__Prompt__:
For the listing below, print exactly the lines from the line with "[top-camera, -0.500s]" to the line with "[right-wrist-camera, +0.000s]", both included, and nothing beyond them.

__Provided data__:
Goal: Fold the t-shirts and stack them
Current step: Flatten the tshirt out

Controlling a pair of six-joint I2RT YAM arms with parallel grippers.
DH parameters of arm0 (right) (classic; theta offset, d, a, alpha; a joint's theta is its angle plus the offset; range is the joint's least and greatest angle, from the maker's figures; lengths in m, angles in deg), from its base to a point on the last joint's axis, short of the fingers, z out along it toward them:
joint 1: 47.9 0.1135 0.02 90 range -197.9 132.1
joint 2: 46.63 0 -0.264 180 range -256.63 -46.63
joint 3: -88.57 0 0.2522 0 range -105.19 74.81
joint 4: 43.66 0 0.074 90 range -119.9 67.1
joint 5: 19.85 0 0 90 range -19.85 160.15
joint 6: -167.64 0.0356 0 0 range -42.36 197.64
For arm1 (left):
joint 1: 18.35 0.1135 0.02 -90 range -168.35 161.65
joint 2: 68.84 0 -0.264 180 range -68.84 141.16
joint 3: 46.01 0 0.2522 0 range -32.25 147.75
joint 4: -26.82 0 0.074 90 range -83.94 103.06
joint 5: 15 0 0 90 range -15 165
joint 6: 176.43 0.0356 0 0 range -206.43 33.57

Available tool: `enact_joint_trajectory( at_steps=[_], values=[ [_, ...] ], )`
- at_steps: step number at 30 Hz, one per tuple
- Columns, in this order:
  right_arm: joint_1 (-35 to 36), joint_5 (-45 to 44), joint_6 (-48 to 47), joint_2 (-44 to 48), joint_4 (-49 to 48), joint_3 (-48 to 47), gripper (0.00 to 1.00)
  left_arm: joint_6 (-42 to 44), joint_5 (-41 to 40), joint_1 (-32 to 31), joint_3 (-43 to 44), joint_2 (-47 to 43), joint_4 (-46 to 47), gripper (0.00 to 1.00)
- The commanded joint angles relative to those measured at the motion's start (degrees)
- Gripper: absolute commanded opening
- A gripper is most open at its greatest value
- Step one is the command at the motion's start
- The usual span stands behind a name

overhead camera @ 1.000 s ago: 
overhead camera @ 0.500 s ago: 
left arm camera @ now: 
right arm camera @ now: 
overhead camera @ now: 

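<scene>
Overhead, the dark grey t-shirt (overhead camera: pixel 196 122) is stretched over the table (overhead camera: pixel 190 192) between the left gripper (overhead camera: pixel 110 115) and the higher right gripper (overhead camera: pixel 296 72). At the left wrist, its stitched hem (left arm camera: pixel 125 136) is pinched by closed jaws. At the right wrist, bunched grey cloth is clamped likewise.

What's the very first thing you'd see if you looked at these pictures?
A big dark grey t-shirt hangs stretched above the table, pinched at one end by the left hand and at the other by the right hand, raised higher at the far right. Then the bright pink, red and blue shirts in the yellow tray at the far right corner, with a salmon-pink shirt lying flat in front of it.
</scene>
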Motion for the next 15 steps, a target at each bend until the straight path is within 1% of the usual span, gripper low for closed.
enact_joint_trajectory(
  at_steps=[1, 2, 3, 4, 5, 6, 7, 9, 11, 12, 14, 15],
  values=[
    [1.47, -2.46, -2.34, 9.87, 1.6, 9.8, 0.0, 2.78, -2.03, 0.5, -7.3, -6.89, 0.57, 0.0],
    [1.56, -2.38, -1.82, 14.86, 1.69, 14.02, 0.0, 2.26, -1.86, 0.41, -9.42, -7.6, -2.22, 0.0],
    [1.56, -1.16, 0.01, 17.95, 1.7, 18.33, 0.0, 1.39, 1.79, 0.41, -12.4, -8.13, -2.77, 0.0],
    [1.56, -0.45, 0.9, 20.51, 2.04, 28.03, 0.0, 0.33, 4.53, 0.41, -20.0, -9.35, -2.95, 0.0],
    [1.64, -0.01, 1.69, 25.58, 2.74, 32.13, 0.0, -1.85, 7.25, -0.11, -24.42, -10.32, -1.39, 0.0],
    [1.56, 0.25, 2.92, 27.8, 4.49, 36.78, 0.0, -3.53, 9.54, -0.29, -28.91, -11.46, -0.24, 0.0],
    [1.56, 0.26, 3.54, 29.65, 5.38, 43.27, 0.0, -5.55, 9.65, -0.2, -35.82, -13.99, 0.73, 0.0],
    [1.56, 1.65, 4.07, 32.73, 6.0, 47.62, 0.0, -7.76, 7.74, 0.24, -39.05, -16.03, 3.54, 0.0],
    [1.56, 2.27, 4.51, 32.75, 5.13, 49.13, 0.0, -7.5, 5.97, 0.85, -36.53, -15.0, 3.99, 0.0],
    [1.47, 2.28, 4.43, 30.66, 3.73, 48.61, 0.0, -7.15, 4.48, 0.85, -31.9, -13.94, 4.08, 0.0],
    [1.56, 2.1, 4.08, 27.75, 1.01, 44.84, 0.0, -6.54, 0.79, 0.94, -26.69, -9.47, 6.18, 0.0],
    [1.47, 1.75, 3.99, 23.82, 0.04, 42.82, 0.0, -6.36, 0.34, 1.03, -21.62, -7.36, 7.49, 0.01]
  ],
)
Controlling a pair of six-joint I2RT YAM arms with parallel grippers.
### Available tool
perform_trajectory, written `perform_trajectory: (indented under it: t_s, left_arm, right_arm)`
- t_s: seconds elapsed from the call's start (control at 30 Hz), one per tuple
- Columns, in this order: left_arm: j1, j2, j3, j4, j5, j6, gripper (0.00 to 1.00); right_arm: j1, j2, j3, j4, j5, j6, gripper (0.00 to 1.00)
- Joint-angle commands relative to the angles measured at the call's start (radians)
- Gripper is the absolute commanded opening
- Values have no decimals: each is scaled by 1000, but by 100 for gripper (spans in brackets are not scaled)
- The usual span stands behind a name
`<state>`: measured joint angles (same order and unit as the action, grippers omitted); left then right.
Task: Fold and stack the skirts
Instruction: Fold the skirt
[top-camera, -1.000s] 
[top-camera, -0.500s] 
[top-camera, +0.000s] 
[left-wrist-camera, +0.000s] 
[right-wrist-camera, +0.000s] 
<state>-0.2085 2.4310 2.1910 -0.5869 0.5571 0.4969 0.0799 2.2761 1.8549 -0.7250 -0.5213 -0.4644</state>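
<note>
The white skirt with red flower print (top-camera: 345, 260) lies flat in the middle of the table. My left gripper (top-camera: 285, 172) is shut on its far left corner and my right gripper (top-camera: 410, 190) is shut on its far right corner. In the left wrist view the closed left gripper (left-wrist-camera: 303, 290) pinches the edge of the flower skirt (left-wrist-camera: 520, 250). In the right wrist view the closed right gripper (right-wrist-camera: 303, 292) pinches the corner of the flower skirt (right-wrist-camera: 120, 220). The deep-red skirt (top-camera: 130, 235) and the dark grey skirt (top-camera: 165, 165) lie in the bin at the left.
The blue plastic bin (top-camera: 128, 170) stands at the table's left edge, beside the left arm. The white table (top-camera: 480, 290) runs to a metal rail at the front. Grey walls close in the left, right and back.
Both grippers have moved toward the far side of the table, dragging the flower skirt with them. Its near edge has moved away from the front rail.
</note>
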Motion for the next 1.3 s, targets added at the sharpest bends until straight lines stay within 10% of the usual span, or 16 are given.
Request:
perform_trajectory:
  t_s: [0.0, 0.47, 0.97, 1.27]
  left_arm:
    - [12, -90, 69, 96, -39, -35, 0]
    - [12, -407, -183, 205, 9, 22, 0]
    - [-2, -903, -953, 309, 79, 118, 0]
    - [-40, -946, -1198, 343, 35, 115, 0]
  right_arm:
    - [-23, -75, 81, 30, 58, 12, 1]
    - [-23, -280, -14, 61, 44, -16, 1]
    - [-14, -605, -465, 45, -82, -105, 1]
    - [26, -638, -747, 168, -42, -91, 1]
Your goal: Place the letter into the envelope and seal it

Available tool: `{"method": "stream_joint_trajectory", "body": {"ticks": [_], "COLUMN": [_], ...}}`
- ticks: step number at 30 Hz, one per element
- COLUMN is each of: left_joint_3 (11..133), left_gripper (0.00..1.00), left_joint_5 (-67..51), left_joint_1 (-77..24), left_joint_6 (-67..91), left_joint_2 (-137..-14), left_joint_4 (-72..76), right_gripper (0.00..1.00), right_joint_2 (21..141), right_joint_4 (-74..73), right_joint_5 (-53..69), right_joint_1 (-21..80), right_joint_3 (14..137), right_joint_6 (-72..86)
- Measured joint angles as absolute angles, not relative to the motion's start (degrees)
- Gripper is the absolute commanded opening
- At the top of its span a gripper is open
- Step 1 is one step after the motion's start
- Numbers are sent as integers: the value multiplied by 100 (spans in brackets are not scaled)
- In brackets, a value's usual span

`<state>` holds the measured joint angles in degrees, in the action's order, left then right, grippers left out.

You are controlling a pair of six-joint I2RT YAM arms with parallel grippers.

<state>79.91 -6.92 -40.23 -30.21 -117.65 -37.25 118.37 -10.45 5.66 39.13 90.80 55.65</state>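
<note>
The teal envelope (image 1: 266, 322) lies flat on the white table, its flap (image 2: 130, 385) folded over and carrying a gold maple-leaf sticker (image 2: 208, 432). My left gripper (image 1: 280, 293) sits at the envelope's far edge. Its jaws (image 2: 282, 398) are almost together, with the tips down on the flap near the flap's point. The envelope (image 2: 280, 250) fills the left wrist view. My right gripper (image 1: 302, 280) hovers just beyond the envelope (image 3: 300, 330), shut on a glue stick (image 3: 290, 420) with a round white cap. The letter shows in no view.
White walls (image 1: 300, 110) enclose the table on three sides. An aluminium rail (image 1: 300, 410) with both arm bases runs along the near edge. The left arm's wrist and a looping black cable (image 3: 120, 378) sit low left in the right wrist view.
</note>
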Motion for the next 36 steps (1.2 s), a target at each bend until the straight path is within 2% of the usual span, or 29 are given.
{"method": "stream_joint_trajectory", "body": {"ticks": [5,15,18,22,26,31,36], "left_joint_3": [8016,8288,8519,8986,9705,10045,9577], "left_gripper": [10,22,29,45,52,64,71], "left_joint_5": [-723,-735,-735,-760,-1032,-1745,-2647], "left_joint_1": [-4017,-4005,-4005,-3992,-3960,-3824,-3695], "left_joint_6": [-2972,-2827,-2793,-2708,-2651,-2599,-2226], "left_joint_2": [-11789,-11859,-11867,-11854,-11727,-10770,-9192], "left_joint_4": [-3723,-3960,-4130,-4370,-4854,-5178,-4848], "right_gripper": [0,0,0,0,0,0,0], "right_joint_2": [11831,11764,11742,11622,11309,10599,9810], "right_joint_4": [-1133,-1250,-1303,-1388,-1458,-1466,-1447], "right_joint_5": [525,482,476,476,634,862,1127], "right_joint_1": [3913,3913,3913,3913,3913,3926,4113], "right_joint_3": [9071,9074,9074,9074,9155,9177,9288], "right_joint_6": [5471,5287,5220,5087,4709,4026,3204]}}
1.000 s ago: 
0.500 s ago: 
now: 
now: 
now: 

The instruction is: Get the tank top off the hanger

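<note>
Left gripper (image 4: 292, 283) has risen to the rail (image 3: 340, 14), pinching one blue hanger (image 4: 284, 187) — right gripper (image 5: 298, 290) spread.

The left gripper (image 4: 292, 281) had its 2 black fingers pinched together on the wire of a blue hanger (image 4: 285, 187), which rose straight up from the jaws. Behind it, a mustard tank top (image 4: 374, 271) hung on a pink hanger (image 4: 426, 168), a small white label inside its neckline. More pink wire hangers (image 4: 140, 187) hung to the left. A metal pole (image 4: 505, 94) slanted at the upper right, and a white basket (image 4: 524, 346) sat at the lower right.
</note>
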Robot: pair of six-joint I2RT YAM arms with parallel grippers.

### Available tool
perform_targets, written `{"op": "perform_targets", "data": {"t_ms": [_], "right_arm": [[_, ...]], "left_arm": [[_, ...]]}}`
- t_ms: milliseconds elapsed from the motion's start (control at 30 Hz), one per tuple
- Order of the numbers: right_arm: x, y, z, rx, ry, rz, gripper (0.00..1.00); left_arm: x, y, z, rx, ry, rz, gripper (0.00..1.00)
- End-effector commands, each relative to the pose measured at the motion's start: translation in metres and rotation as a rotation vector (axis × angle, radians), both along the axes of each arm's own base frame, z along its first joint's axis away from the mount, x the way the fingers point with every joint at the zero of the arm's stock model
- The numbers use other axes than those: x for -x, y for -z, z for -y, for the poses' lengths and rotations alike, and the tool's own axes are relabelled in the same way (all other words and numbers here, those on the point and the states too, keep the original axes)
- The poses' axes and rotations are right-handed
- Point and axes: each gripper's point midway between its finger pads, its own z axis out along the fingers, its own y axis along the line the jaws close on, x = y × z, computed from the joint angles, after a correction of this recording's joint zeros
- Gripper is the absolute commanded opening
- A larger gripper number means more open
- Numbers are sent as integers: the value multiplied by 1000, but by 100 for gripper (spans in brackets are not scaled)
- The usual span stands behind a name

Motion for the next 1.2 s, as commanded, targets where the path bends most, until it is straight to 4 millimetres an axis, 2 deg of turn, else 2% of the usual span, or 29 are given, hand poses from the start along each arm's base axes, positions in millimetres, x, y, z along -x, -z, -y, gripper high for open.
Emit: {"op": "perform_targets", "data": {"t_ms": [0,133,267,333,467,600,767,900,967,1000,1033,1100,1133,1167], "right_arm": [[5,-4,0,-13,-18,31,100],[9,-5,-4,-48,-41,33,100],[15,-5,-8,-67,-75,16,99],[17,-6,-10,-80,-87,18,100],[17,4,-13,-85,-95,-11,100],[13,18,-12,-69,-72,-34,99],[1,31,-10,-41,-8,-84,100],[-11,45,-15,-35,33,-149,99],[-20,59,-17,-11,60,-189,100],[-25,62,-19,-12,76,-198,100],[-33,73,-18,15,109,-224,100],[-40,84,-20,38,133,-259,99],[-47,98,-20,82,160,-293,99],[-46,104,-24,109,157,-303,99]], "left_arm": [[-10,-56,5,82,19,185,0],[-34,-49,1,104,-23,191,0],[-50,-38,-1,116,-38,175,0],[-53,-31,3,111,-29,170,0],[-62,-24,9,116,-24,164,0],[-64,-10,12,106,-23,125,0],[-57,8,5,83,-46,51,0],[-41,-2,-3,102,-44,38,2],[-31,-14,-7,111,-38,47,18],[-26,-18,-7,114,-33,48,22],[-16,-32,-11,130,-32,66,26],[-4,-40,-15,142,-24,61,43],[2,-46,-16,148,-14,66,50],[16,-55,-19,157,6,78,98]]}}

__Written answer__:
[top-camera, -0.500s] 
[top-camera, +0.000s] 
[left-wrist-camera, +0.000s] 
[right-wrist-camera, +0.000s] 

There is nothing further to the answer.